On January 31, 2004, the Company issued 2,727,273 shares of its Common Stock and associated warrants to purchase 818,182 shares of its Common Stock in connection with a private placement offering. The private placement was made exclusively to one institutional accredited investor as that term is defined in Rule 501 under the Securities Act of 1933, as amended (the Securities Act). These securities were issued at a price of $1.10 per share and associated fractional warrant. The warrants issued to the investor entitle the investor to purchase that number of shares of Common Stock equal to 30% of the number of shares of Common Stock initially issued to the investor in the offering.
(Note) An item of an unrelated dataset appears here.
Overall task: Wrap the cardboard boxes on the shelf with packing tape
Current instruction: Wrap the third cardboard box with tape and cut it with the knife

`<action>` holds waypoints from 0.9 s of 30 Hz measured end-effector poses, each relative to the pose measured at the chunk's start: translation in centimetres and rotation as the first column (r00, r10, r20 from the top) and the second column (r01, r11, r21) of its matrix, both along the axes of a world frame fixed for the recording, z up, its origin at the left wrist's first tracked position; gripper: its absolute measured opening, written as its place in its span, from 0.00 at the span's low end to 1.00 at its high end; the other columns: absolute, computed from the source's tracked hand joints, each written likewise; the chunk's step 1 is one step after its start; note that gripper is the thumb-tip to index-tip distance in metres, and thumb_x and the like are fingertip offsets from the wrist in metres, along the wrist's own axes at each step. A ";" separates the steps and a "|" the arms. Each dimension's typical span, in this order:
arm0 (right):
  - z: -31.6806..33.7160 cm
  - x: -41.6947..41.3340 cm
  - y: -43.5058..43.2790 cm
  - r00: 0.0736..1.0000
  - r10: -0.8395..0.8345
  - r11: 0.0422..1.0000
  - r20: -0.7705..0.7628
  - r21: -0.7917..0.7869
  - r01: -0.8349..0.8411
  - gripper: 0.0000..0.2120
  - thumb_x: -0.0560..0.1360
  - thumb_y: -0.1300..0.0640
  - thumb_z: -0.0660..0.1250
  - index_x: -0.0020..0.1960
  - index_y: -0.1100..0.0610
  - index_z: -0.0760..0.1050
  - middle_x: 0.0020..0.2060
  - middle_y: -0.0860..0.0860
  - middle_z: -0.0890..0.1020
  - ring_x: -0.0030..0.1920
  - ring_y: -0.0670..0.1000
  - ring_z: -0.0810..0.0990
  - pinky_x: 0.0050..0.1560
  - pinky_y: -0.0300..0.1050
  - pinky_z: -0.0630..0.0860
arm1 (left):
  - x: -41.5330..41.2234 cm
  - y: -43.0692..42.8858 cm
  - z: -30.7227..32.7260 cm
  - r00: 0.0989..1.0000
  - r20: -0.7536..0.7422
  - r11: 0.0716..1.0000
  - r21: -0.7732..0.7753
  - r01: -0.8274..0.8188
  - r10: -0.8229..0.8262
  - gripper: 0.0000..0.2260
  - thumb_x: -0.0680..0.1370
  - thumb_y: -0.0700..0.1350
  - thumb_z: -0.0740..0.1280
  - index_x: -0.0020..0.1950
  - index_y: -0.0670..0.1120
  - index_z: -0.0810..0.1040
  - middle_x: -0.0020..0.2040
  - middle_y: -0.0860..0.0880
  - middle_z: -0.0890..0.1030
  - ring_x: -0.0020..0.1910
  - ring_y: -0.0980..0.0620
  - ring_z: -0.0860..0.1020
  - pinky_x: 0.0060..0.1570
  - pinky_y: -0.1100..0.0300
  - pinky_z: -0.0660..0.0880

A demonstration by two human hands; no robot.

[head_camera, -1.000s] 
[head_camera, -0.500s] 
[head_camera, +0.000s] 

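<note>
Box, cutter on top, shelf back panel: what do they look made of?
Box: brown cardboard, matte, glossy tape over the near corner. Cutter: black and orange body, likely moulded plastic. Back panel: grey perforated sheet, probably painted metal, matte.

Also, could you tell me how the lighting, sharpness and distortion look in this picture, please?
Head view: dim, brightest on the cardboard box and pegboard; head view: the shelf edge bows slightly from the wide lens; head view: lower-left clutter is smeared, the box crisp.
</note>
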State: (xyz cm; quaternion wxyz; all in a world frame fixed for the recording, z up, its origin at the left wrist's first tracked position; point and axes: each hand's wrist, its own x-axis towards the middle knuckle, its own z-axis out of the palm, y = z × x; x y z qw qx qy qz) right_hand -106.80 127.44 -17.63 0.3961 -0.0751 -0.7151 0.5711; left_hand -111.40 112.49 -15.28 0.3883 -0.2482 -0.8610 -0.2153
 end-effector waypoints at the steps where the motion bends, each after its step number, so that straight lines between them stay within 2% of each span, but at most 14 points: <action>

The warrants are exercisable at $1.50 per share of Common Stock, subject to call under certain circumstances. In connection with the private placement, the Company issued warrants to a finder to purchase 283,636 shares of its Common Stock at an exercise price of $1.10 per share. The Company realized gross proceeds in the amount of $3,000,000 and paid a cash finders fee in the amount of $240,000 in connection with the sale of these securities. On March 2, 2004, the Company issued 2,083,333 shares of its Common Stock to Boston Scientific Corporation for cash consideration of $4,000,000 pursuant to the Transaction Agreement between the Company and Boston Scientific (the Transaction Agreement). On April 7, 2004, the Company issued 1,273,885 shares of its Common Stock to Boston Scientific for cash consideration of $2,000,000 pursuant to the Transaction Agreement. In addition, during the nine months ended September 30, 2004, the Company issued a total of 4,762,667 shares of its Common Stock for cash consideration of $2,985,909 upon exercise of outstanding stock purchase warrants. The warrants were exercised in accordance with their respective terms at prices ranging from $0.39 to $1.20 per share. The Company also issued 1,641,466 shares of its Common Stock for cash consideration of $1,090,715 upon exercise of stock options.
During the nine months ended September 30, 2004, we expended approximately $11,370,902 (including research and development outlays, compensation expenses, including recruitment and relocation expenses for new employees and increased business development costs for BPH, liposome and gene therapy products) for clinical testing of our breast cancer and prostate cancer treatment systems, as well as corporate overhead. For fiscal year ending December 31, 2004, we expect to expend a total of approximately $14,000,000 for clinical testing of our breast cancer, prostate cancer and liver cancer treatment systems, as well as corporate overhead, all of which we have funded, or expect to fund, from our current resources. On February 19, 2004, we received FDA approval for our Prolieve Thermodilatation system, clearing the path for Celsion and Boston Scientific to introduce the BPH treatment system. We anticipate that sales of Prolieve control units and catheter kits will generate revenues on a going-forward basis, although it is not possible for us to predict the timing or amount of such revenues. The foregoing amounts are estimates based upon assumptions as to the scheduling of institutional clinical research and testing personnel, the timing of clinical trials and other factors that are not fully predictable or within our control.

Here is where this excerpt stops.